Exercise requirements :: Give back, exactly as written, the lines from the first line of the data below through the line with "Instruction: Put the", and omit the pictures.

**** Data segment ****

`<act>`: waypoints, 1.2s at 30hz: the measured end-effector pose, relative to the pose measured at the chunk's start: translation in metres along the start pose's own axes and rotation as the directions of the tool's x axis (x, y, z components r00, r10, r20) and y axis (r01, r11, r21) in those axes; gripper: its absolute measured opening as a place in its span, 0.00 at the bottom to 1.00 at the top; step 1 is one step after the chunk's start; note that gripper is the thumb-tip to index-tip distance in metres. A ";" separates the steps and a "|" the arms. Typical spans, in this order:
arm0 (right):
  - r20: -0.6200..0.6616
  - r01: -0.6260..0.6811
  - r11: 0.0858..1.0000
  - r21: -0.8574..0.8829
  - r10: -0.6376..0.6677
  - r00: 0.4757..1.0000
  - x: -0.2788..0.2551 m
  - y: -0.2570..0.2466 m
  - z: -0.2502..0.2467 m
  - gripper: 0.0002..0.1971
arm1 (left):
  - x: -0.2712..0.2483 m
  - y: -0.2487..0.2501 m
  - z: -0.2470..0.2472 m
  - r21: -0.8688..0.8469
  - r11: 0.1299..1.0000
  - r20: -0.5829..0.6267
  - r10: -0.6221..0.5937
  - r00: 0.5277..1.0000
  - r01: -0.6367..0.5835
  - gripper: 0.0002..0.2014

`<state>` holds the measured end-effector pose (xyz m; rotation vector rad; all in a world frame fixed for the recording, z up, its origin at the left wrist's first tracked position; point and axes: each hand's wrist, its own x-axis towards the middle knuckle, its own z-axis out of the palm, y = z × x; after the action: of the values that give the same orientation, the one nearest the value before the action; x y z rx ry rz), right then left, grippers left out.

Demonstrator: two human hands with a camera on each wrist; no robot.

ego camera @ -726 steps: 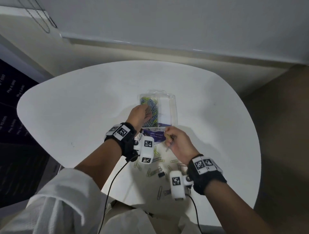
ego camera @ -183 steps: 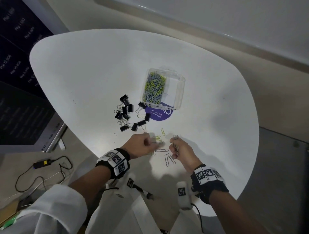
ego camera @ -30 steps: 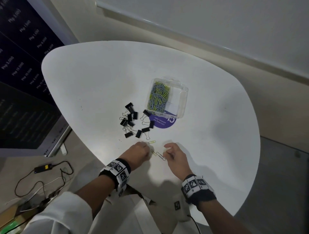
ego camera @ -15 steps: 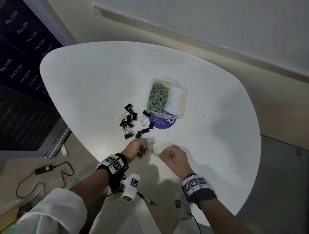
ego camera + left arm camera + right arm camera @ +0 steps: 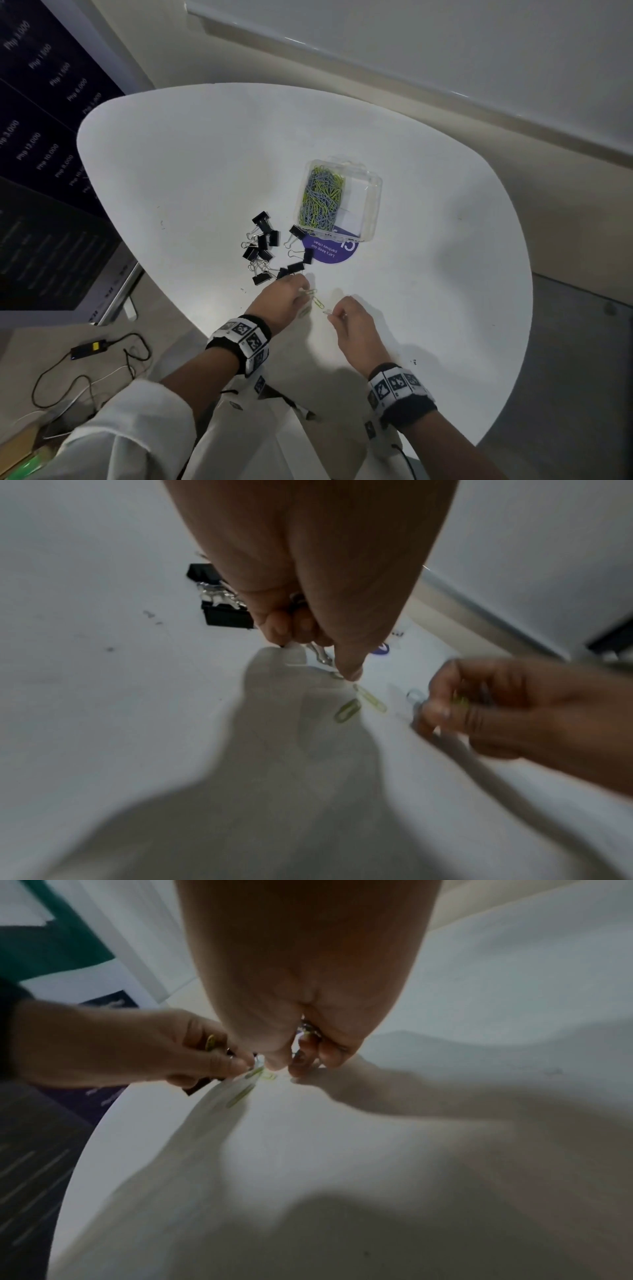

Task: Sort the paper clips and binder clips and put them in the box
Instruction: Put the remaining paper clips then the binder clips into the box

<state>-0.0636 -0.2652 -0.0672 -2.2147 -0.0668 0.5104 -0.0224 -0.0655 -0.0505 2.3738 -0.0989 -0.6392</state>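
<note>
On the white table (image 5: pixel 191 178) stands a clear plastic box (image 5: pixel 371 205) whose left compartment is full of green and grey paper clips (image 5: pixel 322 200). Several black binder clips (image 5: pixel 265 246) lie in a cluster to its left. Near the front edge my left hand (image 5: pixel 303 291) has curled fingers that grip a few silver paper clips (image 5: pixel 318 651), one fingertip down on a clip. My right hand (image 5: pixel 334 310) also pinches collected clips (image 5: pixel 308 1030). Between the hands two or three loose green paper clips (image 5: pixel 318 302) lie flat on the table.
A purple round sticker (image 5: pixel 329 251) lies under the box's near end. The box's right compartment (image 5: pixel 356 209) holds only a white paper. Left of the table are a dark screen (image 5: pixel 41 219) and cables (image 5: pixel 85 370) on the floor. The table edge is close behind my wrists.
Far fewer loose clips lie on the table than six seconds ago. In the last second both hands stayed close together over the last clips, the left one edging toward the binder clips.
</note>
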 end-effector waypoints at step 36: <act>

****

Answer to this task ::
`<act>`: waypoints, 1.2s at 30hz: the measured end-effector pose, relative to the pose measured at the chunk's start: translation in metres along the start pose's own axes and rotation as the directions of the tool's x axis (x, y, z components r00, r10, r20) and y axis (r01, r11, r21) in those axes; gripper: its absolute measured opening as a place in its span, 0.00 at the bottom to 1.00 at the top; step 1 is one step after the chunk's start; note that gripper is the thumb-tip to index-tip distance in metres. A ";" separates the steps and a "|" the arms. Typical spans, in this order:
arm0 (right):
  - r20: -0.6200..0.6616
  - r01: -0.6260..0.6811
  - r11: 0.0858..1.0000
  - r21: -0.8574..0.8829
  - r10: -0.6376..0.6677
  - r00: 0.4757..1.0000
  - x: -0.2788..0.2551 m
  - y: -0.2570..0.2466 m
  - z: -0.2502..0.2467 m
  - gripper: 0.0002..0.1971
arm1 (left):
  - x: -0.2712..0.2483 m
  - y: -0.2487..0.2501 m
  - z: -0.2470..0.2472 m
  - r21: -0.8688..0.8469
  - r11: 0.1299..1.0000
  - r20: -0.5829..0.6267
  - r10: -0.6221..0.5937
  - r00: 0.5277..1.0000
  - r01: -0.6367..0.5835
  - gripper: 0.0002..0.2014

`<state>` holds the measured end-effector pose (xyz m; rotation vector rad; all in a world frame fixed for the recording, z up, its origin at the left wrist's first tracked position; point and axes: each hand's wrist, its own x-axis towards the middle knuckle, its own z-axis out of the palm, y = z × x; after the action: of the values that give the same orientation, the one nearest the value before the action; x y z rx ry rz), right then left, grippers left out.

Demonstrator: two human hands with a camera on each wrist; no robot.

ego camera @ -726 steps: 
ego camera @ -183 steps: 
ego camera @ -30 steps: 
ego camera @ -15 steps: 
ego camera + left arm camera + right arm camera @ +0 steps: 

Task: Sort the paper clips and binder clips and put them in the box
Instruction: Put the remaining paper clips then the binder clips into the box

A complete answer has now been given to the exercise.